Comment: End of pandemic child-care aid will expose huge problem

Putting even more of the costs of child care on parents will mean many employees will opt out of jobs.

By Sarah Green Carmichael / Bloomberg Opinion

Pandemic-era subsidies propping up U.S. child-care providers expire on Sept. 30. About 3 million children could lose their spots, leading some to call this a “child-care cliff.” Women’s participation in the labor force, which is at an all-time high, may fall right off with it.

Instead of a sharp, sudden drop, it’s more likely to be a protracted slide that extends the pain. So rather than an immediate economic disruption of the kind that demands policy action, here’s how my Bloomberg Opinion colleague Kathryn Edwards describes the coming fallout: “Families will internalize the cost of child care the way they have for years: by having fewer children and working less.” For employers, the “working less” part of the equation should ring an alarm bell.

Although there are plenty of policies the government could offer to shore up the U.S. child-care system, employers shouldn’t expect the cavalry to come to their rescue. Yes, the U.S. has long accepted that children over the age of 5 have a right to attend a government-funded school — with government-funded transportation — but for kids under 5, care is the employee’s problem, which means it’s the employer’s problem.

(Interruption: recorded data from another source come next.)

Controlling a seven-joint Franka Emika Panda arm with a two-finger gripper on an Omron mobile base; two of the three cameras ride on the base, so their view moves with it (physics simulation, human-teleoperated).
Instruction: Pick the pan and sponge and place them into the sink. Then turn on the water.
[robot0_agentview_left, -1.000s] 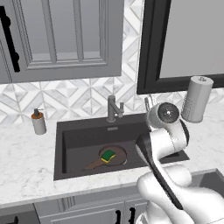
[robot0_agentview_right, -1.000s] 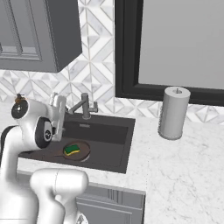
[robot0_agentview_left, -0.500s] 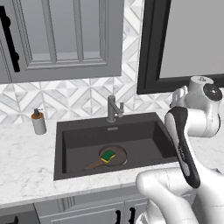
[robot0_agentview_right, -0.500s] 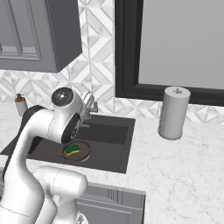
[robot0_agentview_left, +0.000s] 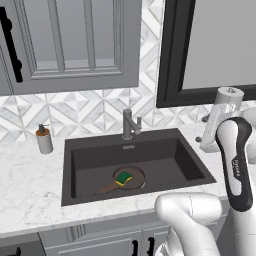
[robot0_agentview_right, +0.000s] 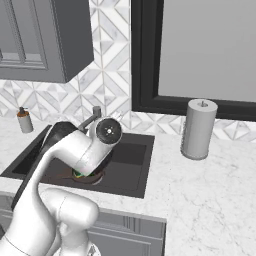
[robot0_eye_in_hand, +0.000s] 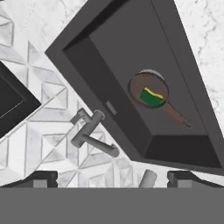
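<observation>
The dark-brown pan (robot0_agentview_left: 131, 181) lies on the floor of the charcoal sink (robot0_agentview_left: 85, 154), its thin handle pointing to the front left. On the pan rests the green and yellow sponge (robot0_agentview_left: 123, 177). In the hand view the pan (robot0_eye_in_hand: 144, 85) and sponge (robot0_eye_in_hand: 151, 97) sit far off, beyond the grey faucet (robot0_eye_in_hand: 89, 131). My gripper (robot0_eye_in_hand: 111, 181) is open and empty, its two tips spread wide, well above the faucet. No water shows at the faucet (robot0_agentview_left: 129, 124).
A soap dispenser (robot0_agentview_left: 44, 140) stands on the marble left of the sink. A paper towel roll (robot0_agentview_right: 198, 128) stands on the counter to the right, close to my arm (robot0_agentview_left: 235, 165). Grey cabinets and a dark window frame hang above the backsplash.
My arm has swung up and to the right, away from above the sink toward the paper towel roll. Pan and sponge have stayed in place. The gripper has stayed open.
</observation>
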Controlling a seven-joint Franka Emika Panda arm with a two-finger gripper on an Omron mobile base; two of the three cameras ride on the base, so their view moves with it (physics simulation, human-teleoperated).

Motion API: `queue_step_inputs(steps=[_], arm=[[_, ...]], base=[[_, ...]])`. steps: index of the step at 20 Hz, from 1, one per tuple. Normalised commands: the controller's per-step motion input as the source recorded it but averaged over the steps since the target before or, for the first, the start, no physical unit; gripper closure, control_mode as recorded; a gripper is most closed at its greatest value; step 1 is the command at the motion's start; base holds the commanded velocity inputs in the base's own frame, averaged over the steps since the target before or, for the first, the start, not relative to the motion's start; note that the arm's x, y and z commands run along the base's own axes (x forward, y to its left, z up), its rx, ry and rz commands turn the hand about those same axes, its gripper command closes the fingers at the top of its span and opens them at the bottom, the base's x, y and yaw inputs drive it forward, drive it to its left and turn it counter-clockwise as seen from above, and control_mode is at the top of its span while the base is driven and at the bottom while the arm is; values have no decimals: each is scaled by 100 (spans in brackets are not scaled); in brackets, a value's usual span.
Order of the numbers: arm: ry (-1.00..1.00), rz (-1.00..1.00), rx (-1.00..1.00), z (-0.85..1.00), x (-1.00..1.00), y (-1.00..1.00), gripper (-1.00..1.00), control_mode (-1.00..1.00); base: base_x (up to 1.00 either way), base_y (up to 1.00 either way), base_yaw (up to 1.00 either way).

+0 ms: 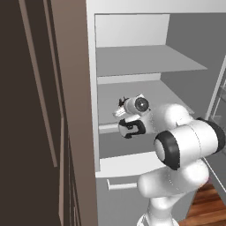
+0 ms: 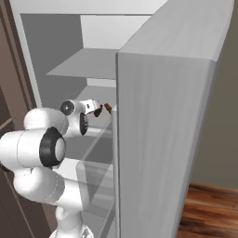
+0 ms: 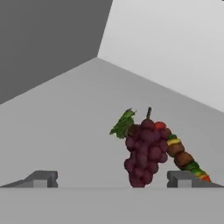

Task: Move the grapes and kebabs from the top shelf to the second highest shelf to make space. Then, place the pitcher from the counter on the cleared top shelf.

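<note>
In the hand view, the dark purple grapes with a green stem lie on a flat grey shelf. The kebabs lean against their right side, strung with red, yellow and brown chunks. My gripper is open, its fingertips spread wide, and the grapes sit just ahead, nearer the right tip. From the base views my gripper reaches into the open fridge over the second highest shelf, below the bare top shelf. A brown bit of the kebabs peeks past the gripper. The pitcher and counter are out of view.
The open fridge door stands close on the right, and its clear bins are beside my arm. A brown cabinet panel flanks the fridge on the left. A white drawer front sits below the shelves.
</note>
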Motion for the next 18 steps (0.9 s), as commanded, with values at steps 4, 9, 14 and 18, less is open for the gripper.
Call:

Day care has been a long-standing headache in the United States. A 2018 analysis by the Center for American Progress found that 83 percent of parents with kids under 5 agreed that “finding quality, affordable daycare was a serious problem” where they lived, and that half the country lived in a child-care “desert.” In these deserts, the maternal labor force participation rate was 3 percentage points lower. And despite pandemic-era government help, there are still fewer day-care employees now than before covid struck. These jobs simply don’t pay enough to attract and retain workers.

Despite the low earnings of day-care workers, for parents, costs can easily eat up 20 percent of a household’s income, far more than the 7 percent threshold for what the federal government deems affordable. It can take years to get off the wait-list for full-time care, and even when you get it, care can be unreliable. Also, quality can vary widely, as the recent death of a toddler from fentanyl at a Bronx day care — which had just passed a surprise inspection — makes horrifyingly clear.

Many large employers offer some assistance with child care, but much more is needed. The most common benefit, offered by 59 percent of employers according to the Society of Human Resource Management, is a flexible spending account for dependent care. These programs allow workers to pay for care with pretax dollars but is not as valuable as it might seem. Dependent care FSAs are capped at $5,000 year, a level set in 1986 when the annual cost of care for a toddler was about $3,300. Today, the annual cost is closer to $14,000 and can easily be higher in major cities.

Some employers go further, offering workers a child-care subsidy. Others will help arrange backup care, often through an agency. Both are valuable, but they fall short of addressing the other big problem parents face: Getting their kids a regular spot with a reliable, high-quality provider. Thus, perhaps the most valuable benefit is for employers to offer day care close to the workplace. Yet only about 6 percent offered on-site or “near-site” child care in 2022, according to SHRM.

I understand the reticence: Opening a day-care center is expensive. And the benefit helps employees in a particular phase of their lives; only about 11 percent of workers are parents of a child under the age of 5 (although perhaps this number would be larger if care were easier to find). And yet there are benefits to offering on-site care, which might be the only viable solution for employees whose jobs require odd hours, such as airport workers.

And for employers pushing strict return-to-office policies, on-site care could be a powerful magnet for young parents; precisely the group of workers most resistant to returning. Clothing company Patagonia offers child care at its headquarters, and although it has a three-day-a- week in-office requirement, parents who use the day care tend to show up all five days. Patagonia has also noticed a 25 percent lower turnover rate among workers who used the benefit.

In a tight talent market, generous child-care benefits can be a differentiator. A recent McKinsey survey found that among job-hunting moms with kids under the age of 5, 69 percent said they’d be more likely to choose an employer that offered on-site day care or financial assistance for child care. And over 80 percent of both men and women told the consultancy that child-care benefits would be an important factor in their decision to stay with their existing employer. There’s no need for companies to shoulder the burden for building, staffing and populating a day-care center on their own: When Cisco Systems discovered it had extra spots at its San Jose day care, it offered them to employees nearby at Adobe.

After working moms got hammered by day care and school closures early in the pandemic, a combination of day care and school reopenings and the flowering of remote, flexible work helped spur the highest-ever workforce participation rate for women with kids. It would be shortsighted to shove that progress off a cliff.

Sarah Green Carmichael is a Bloomberg Opinion editor. Previously, she was managing editor of ideas and commentary at Barron’s and an executive editor at Harvard Business Review.